3.2: Low-level exception handling in Linux
Given huge Linux kernel source code, what is a good way to find the code that is responsible for interrupt handling? I can suggest one idea. Vector table base address should be stored in the ‘vbar_el1’ register, so, if you search for vbar_el1
, you should be able to figure out where exactly the vector table is initialized. Indeed, the search gives us just a few usages, one of which belongs to already familiar to us head.S. This code is inside __primary_switched function. This function is executed after the MMU is switched on. The code looks like the following.
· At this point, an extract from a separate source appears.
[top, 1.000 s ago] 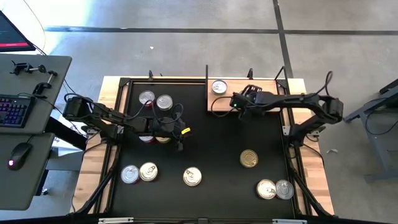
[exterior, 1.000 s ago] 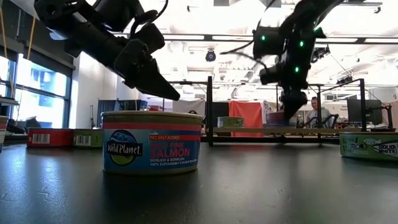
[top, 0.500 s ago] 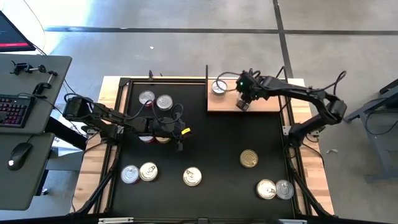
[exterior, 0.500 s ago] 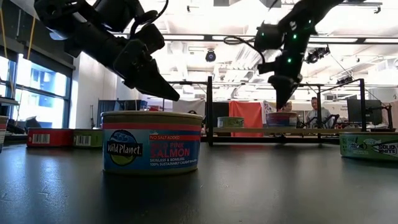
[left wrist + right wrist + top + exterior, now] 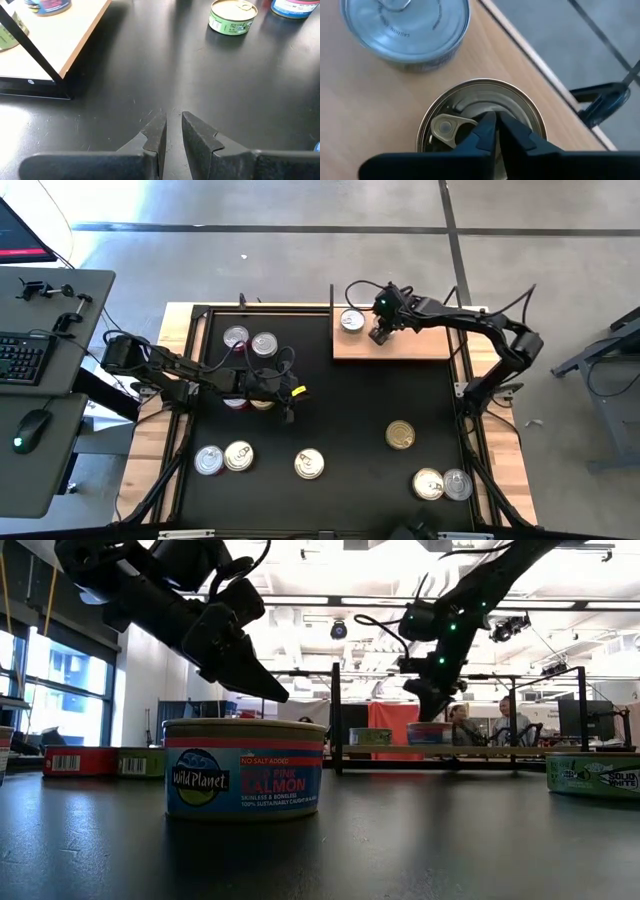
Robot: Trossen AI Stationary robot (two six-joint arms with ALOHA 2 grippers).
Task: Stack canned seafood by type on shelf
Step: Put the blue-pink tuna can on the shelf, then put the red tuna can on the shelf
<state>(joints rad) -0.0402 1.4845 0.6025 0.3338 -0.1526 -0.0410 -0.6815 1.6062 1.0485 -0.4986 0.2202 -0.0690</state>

adr_l x8, vectors // load VBAR_EL1 with virtual
msr vbar_el1, x8 // vector table address
From this code, we can infer that the vector table is called vectors
and you should be able to easily find its definition.
/*
* Exception vectors.
*/
.pushsection ".entry.text", "ax"
.align 11
ENTRY(vectors)
kernel_ventry el1_sync_invalid // Synchronous EL1t
kernel_ventry el1_irq_invalid // IRQ EL1t
kernel_ventry el1_fiq_invalid // FIQ EL1t
kernel_ventry el1_error_invalid // Error EL1t
kernel_ventry el1_sync // Synchronous EL1h
kernel_ventry el1_irq // IRQ EL1h
kernel_ventry el1_fiq_invalid // FIQ EL1h
kernel_ventry el1_error_invalid // Error EL1h
kernel_ventry el0_sync // Synchronous 64-bit EL0
kernel_ventry el0_irq // IRQ 64-bit EL0
kernel_ventry el0_fiq_invalid // FIQ 64-bit EL0
kernel_ventry el0_error_invalid // Error 64-bit EL0
#ifdef CONFIG_COMPAT
kernel_ventry el0_sync_compat // Synchronous 32-bit EL0
kernel_ventry el0_irq_compat // IRQ 32-bit EL0
kernel_ventry el0_fiq_invalid_compat // FIQ 32-bit EL0
kernel_ventry el0_error_invalid_compat // Error 32-bit EL0
#else
kernel_ventry el0_sync_invalid // Synchronous 32-bit EL0
kernel_ventry el0_irq_invalid // IRQ 32-bit EL0
kernel_ventry el0_fiq_invalid // FIQ 32-bit EL0
kernel_ventry el0_error_invalid // Error 32-bit EL0
#endif
END(vectors)
Looks familiar, isn’t it? And indeed, I’ve copied most of this code and just simplified it a little bit. kernel_ventry macro is almost the same as ventry, defined in the RPi OS. One difference, though, is that kernel_ventry
also is responsible for checking whether a kernel stack overflow has occurred. This functionality is enabled if CONFIG_VMAP_STACK
is set and it is a part of the kernel feature that is called Virtually mapped kernel stacks
. I’m not going to explain it in details here, however, if you are interested, I can recommend you to read this article.
kernel_entry
kernel_entry macro should also be familiar to you. It is used exactly in the same way as the corresonding macro in the RPI OS. Original (Linux) version, however, is a lot more complicated. The code is listed below.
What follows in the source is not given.